Write only the number of lines in the data that include the word "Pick".

• Data for this task:
#####

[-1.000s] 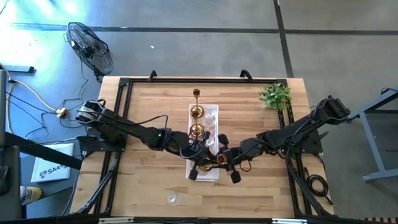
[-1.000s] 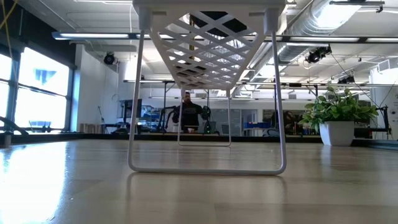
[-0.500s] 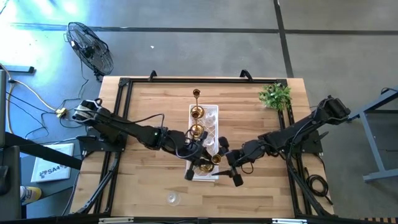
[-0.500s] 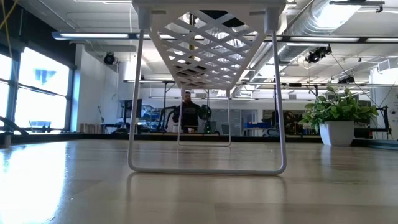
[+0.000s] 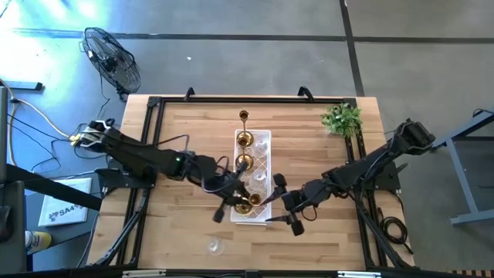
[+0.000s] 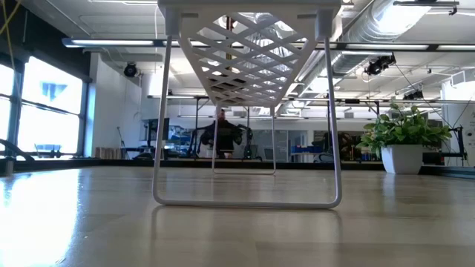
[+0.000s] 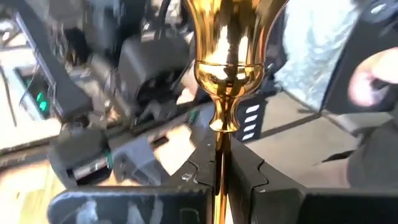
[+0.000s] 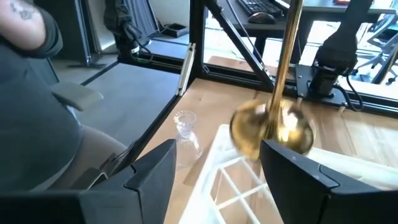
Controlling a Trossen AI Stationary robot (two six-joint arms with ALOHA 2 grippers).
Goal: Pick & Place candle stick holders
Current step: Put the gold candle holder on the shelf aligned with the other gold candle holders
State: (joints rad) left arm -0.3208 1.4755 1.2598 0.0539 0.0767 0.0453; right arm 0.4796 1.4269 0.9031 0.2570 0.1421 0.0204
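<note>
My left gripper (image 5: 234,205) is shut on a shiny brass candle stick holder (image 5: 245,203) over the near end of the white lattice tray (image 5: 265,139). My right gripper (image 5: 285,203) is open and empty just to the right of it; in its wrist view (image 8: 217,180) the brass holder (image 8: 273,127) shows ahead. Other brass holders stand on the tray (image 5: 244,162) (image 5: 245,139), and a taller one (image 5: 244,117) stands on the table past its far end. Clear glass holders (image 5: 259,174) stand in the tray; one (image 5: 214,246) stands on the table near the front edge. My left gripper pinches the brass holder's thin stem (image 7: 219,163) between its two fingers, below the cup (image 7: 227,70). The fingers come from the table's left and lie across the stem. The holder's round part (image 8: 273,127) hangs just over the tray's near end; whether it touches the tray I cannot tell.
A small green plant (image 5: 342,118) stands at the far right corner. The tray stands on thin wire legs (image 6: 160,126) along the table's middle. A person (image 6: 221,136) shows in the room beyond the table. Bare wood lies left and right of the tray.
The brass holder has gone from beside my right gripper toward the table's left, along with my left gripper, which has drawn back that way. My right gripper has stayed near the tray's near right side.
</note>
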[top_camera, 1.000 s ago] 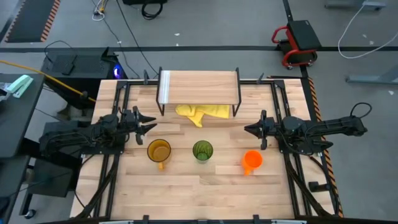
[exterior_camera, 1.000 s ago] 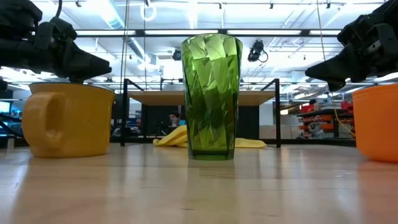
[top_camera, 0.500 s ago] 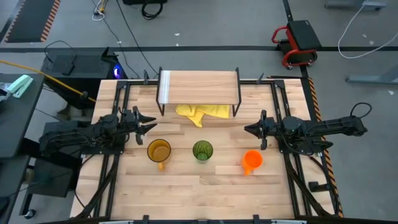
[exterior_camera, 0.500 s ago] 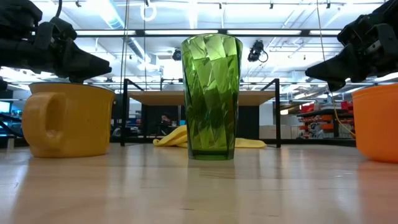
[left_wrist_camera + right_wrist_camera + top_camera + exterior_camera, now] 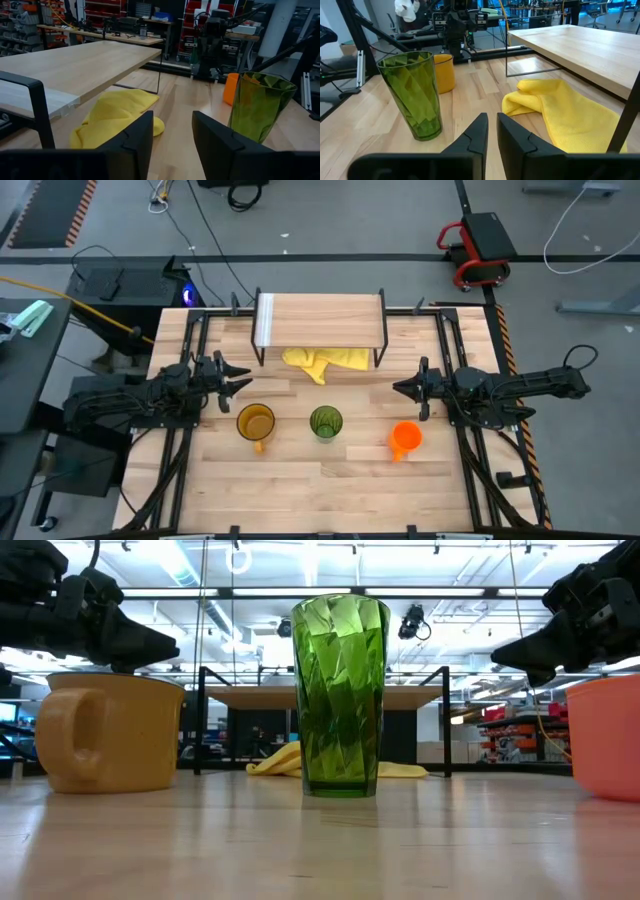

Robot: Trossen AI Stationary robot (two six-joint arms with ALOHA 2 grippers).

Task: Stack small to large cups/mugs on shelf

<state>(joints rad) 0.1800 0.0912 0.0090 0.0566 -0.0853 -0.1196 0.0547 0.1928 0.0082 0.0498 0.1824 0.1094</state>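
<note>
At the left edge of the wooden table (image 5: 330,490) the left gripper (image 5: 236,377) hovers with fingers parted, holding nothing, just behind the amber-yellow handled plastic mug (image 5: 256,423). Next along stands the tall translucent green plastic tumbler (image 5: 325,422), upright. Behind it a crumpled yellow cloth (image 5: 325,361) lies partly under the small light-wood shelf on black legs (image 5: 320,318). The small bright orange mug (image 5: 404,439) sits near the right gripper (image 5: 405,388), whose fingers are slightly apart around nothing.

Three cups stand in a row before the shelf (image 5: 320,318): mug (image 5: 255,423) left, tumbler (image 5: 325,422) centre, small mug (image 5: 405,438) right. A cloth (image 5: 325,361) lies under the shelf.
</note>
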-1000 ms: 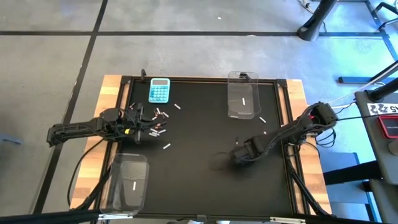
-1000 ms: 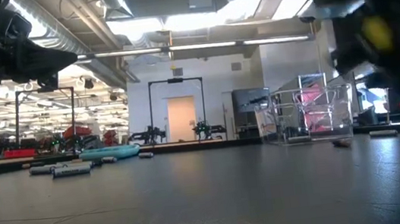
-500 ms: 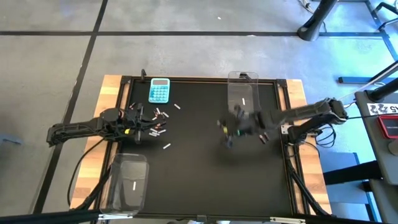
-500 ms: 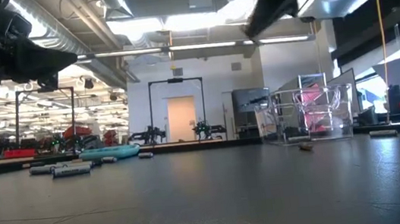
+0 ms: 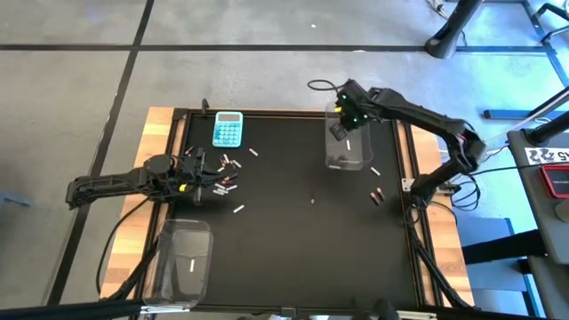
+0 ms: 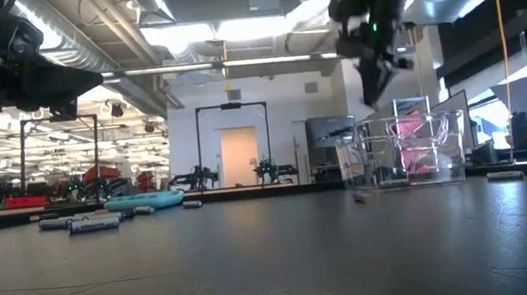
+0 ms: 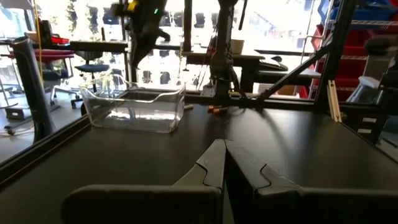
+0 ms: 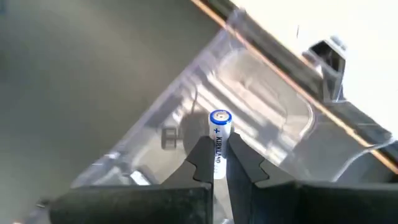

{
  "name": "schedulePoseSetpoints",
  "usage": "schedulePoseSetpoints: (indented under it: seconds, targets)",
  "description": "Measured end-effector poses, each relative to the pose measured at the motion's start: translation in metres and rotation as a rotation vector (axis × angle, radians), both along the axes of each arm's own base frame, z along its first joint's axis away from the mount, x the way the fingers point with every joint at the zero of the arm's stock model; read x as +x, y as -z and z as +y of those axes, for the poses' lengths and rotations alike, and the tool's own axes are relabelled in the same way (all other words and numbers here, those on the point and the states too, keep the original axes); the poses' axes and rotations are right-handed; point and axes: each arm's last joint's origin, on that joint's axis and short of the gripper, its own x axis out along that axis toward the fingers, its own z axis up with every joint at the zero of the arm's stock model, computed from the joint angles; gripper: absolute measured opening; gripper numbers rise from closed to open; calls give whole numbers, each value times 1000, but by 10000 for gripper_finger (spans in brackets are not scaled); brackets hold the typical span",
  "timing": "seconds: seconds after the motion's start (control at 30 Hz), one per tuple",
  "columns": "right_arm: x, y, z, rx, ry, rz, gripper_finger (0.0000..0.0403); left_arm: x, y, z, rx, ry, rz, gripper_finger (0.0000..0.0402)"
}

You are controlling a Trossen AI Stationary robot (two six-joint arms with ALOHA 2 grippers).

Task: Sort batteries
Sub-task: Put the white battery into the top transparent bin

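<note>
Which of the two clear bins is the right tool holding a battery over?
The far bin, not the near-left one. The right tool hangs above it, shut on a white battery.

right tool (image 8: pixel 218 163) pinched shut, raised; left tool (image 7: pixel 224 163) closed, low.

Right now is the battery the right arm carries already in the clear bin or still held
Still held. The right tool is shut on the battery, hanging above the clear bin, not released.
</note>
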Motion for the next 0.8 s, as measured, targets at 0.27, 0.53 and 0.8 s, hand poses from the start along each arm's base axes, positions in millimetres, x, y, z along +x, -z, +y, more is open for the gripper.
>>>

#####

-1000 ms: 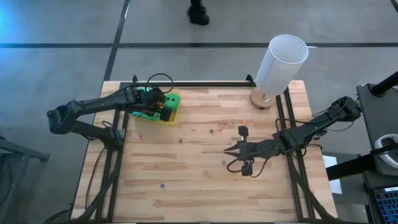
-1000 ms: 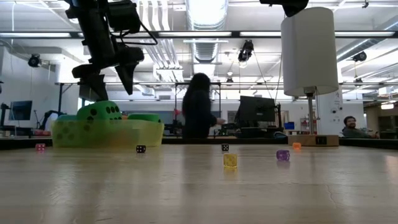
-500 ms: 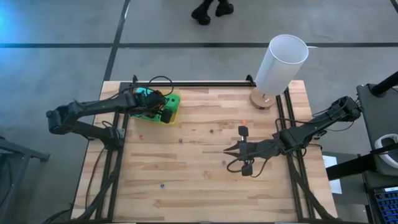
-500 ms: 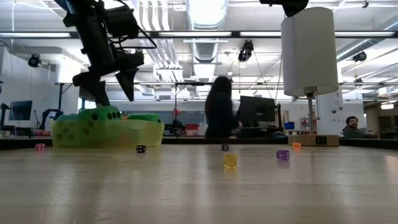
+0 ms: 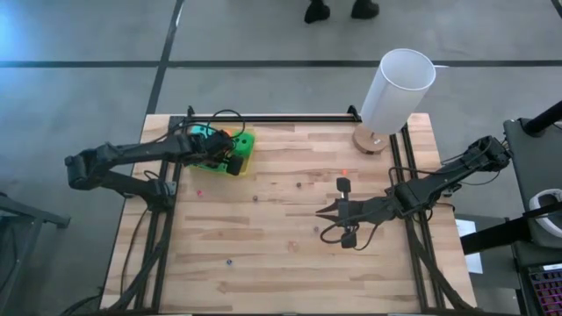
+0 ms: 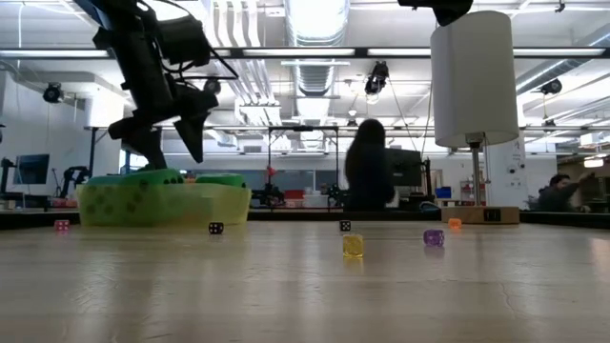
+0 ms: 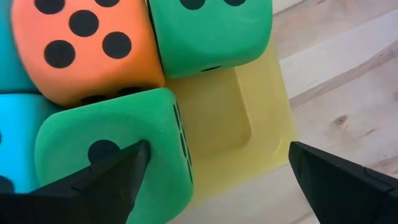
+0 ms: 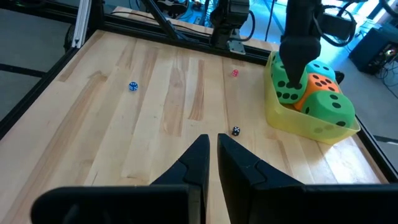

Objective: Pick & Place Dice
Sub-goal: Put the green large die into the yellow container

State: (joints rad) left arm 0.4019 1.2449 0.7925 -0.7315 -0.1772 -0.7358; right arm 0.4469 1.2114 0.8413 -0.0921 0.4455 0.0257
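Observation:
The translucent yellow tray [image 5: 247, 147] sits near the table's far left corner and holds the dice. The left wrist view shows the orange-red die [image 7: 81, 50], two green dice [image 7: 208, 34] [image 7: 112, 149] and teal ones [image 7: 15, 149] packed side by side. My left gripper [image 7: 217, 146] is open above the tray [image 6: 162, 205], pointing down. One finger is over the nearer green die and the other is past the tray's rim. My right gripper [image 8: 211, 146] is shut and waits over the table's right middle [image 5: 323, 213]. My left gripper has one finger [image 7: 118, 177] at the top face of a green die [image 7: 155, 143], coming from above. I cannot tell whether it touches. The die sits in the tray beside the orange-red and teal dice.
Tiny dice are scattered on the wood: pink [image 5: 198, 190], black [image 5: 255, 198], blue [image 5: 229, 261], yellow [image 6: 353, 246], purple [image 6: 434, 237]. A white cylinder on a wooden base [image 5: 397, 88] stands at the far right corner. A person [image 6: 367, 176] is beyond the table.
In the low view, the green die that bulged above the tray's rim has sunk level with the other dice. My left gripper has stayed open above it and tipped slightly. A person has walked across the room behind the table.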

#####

• Task result: 2